Problem requirements ▸ Copy each line below that has "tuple".

Dataset START

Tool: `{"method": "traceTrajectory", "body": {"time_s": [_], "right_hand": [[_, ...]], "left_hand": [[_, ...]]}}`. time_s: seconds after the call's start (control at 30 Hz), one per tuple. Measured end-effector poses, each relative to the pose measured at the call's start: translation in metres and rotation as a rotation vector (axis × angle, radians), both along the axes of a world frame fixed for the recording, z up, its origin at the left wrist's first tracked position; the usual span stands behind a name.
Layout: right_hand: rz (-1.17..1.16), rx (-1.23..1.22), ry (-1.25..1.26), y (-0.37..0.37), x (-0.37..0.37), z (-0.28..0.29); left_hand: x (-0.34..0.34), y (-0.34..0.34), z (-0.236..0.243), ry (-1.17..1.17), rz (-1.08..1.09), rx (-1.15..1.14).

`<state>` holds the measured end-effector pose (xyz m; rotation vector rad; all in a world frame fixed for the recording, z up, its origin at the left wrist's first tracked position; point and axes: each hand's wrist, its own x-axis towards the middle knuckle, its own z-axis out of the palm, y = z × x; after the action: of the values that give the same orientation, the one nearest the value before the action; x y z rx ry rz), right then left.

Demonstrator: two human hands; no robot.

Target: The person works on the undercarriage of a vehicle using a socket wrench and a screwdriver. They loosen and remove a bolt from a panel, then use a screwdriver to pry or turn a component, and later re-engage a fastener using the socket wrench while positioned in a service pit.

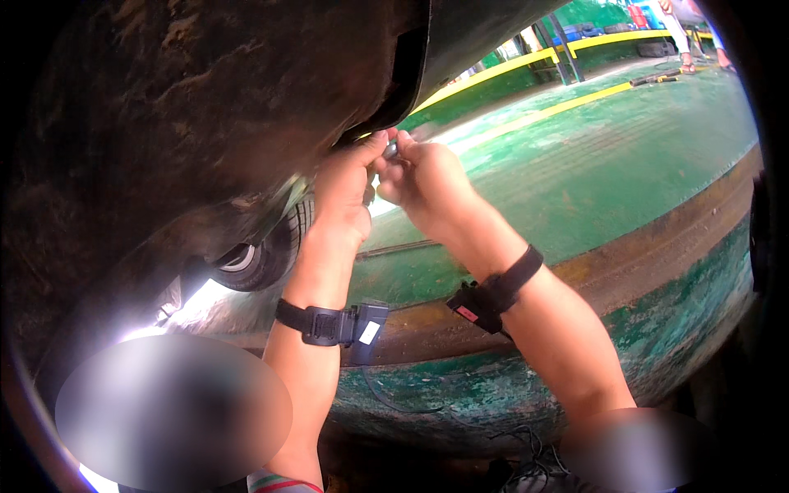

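Both arms reach up to the lower edge of a dark vehicle underside (205, 115). My right hand (431, 177) is closed, with thumb and fingers pinching a small shiny metal piece (391, 150); its exact kind is too small to tell. Close beside it, my left hand (341, 185) has its fingers curled up at the dark panel edge (403, 82). The left thumb points toward the metal piece, and what those fingers grip is hidden. Each wrist wears a black strap with a small box, the left strap (329, 324) and the right strap (501, 292).
A tyre (279, 251) stands beyond my left forearm. Below my hands runs a rusty ledge (625, 251) above a worn green wall (657, 304). A green floor (575, 164) with yellow lines stretches to the right. Another person's legs (680, 37) show at the far upper right. Cables (534, 456) hang near the bottom.
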<state>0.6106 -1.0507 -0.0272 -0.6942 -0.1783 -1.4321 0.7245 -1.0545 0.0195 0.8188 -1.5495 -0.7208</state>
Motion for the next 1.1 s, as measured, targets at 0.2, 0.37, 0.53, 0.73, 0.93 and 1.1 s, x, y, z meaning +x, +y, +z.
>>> {"method": "traceTrajectory", "body": {"time_s": [0.2,0.37,0.53,0.73,0.93,1.1], "right_hand": [[-1.117,-0.19,0.566,-0.017,0.007,-0.009],[0.28,-0.02,-0.123,-0.011,-0.005,0.0],[-0.322,-0.144,0.172,-0.016,0.004,-0.01],[-0.103,-0.031,0.049,0.001,0.007,0.003],[0.572,-0.047,-0.218,-0.025,-0.012,-0.003],[-1.154,-0.268,0.338,0.001,0.017,-0.008]], "left_hand": [[-0.006,0.005,-0.001,0.058,-0.058,0.016],[-0.003,0.0,-0.001,0.02,-0.057,-0.005],[-0.006,0.01,0.001,0.021,-0.026,0.051],[0.006,0.007,0.002,-0.009,-0.046,0.032],[-0.009,0.016,0.003,0.003,-0.021,0.062],[0.0,0.006,0.002,0.02,-0.002,0.063]]}}
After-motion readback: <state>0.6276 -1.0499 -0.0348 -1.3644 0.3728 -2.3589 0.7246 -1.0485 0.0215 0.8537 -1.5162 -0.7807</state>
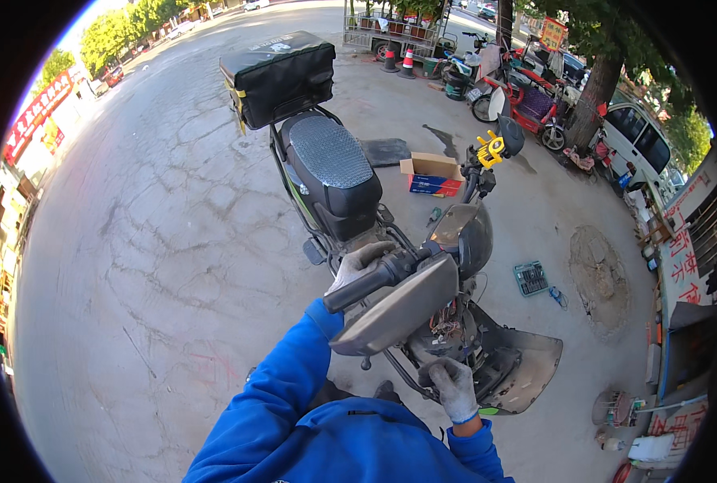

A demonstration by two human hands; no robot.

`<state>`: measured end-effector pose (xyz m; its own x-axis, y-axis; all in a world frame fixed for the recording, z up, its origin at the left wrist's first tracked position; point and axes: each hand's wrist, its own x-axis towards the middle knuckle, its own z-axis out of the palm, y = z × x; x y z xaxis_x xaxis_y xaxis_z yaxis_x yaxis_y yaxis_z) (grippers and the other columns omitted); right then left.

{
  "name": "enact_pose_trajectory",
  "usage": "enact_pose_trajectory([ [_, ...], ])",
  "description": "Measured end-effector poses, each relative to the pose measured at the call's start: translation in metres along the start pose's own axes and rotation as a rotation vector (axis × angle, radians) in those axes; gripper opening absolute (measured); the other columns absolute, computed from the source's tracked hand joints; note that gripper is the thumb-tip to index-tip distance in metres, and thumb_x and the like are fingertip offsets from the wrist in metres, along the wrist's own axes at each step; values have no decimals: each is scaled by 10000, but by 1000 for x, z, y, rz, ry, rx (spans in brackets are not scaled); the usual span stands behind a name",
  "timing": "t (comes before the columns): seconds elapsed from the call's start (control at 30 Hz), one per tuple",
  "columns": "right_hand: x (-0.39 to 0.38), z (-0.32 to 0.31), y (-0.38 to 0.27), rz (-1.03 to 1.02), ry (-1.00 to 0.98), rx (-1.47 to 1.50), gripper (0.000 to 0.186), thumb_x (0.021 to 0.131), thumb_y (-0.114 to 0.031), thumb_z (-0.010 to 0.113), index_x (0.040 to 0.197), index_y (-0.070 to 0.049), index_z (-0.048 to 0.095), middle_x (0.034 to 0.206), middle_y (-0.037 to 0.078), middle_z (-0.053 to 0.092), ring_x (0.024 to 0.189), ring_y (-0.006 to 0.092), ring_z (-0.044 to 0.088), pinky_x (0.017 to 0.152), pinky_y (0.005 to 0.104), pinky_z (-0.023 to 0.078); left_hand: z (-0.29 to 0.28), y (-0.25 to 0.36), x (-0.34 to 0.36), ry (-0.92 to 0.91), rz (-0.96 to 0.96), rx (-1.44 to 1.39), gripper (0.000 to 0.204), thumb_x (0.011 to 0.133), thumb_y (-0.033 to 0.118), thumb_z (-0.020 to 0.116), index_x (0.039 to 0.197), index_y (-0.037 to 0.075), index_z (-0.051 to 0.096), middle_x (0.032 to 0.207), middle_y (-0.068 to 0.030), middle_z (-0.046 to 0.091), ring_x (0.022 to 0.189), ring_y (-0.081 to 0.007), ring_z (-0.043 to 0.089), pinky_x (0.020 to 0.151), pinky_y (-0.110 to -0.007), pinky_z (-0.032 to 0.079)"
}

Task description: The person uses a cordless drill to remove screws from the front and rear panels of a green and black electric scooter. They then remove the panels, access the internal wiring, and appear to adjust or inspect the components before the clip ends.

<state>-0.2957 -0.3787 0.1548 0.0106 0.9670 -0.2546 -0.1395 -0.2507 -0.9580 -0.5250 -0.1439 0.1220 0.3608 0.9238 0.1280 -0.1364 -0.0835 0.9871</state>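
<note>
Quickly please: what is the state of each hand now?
Left hand: closed on the scooter's handlebar.
Right hand: gloved, fingers curled at the exposed front frame; grip cannot be told.

An open cardboard box (431, 174) with red and blue sides lay on the cracked concrete pavement (157, 233), and a green socket set tray (531, 278) sat nearer the right edge. Red scooters (527, 103) stood parked beside a tree trunk (592, 101). Orange traffic cones (398, 61) stood near the far edge.
</note>
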Motion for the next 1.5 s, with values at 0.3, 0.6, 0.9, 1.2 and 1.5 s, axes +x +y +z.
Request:
enact_pose_trajectory([
  [0.3, 17, 110, -31, -76, 152, -157, 391, 1025, -323, 635, 1174, 32, 700, 1010, 138, 742, 914, 170, 687, 796, 313, 532, -1, -31, 16, -241, -95, -188, 372, 986, 119, 581, 1318, -23, 671, 1148, -123, 760, 1079, -152, 687, 972, -331, 550],
  [0.6, 47, 192, -78, 424, 708, -558, 318, 1071, -242, 563, 1090, 50, 687, 850, 89, 717, 712, 116, 638, 617, 283, 485, -2, -51, 20, -343, -89, -337, 286, 950, 154, 669, 1195, 28, 747, 1073, -142, 713, 995, -299, 714, 896, -393, 563],
  [0.9, 33, 197, -49, 520, 951, -717, 330, 1050, -249, 591, 1170, 40, 694, 965, 88, 751, 721, 91, 616, 642, 244, 498, -10, -88, 18, -341, -237, -348, 256, 919, 210, 725, 1132, 80, 783, 1074, -132, 727, 989, -320, 710, 877, -404, 561],
  [1.2, 44, 202, -45, 425, 952, -766, 294, 1060, -223, 571, 1035, 49, 679, 835, 82, 703, 728, 127, 641, 650, 296, 507, 11, -76, 74, -340, 380, -28, 396, 795, 100, 765, 1181, 166, 705, 1002, -70, 667, 890, -320, 651, 811, -442, 525],
  [1.5, 65, 207, -63, 442, 979, -464, 290, 1038, -223, 599, 1059, 35, 731, 794, 130, 742, 730, 148, 710, 689, 300, 560, 22, -75, 84, -294, 545, 97, 338, 755, 40, 770, 1079, 111, 709, 1115, -103, 699, 1024, -354, 673, 877, -462, 534],
])
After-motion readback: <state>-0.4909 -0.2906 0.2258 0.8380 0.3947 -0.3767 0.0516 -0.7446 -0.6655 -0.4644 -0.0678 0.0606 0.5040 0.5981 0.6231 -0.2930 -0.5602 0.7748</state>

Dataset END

Exercise result ▸
Tool: `{"method": "traceTrajectory", "body": {"time_s": [_], "right_hand": [[_, ...]], "left_hand": [[_, ...]]}}`. time_s: seconds after the call's start (control at 30 Hz), one per tuple. Measured end-effector poses, each relative to the pose measured at the call's start: translation in metres and rotation as a rotation vector (axis × angle, radians), both along the axes of a world frame fixed for the recording, z up, its origin at the left wrist's first tracked position; the usual span stands behind a name.
  "timing": "t (comes before the columns): seconds elapsed from the call's start (control at 30 Hz), one per tuple",

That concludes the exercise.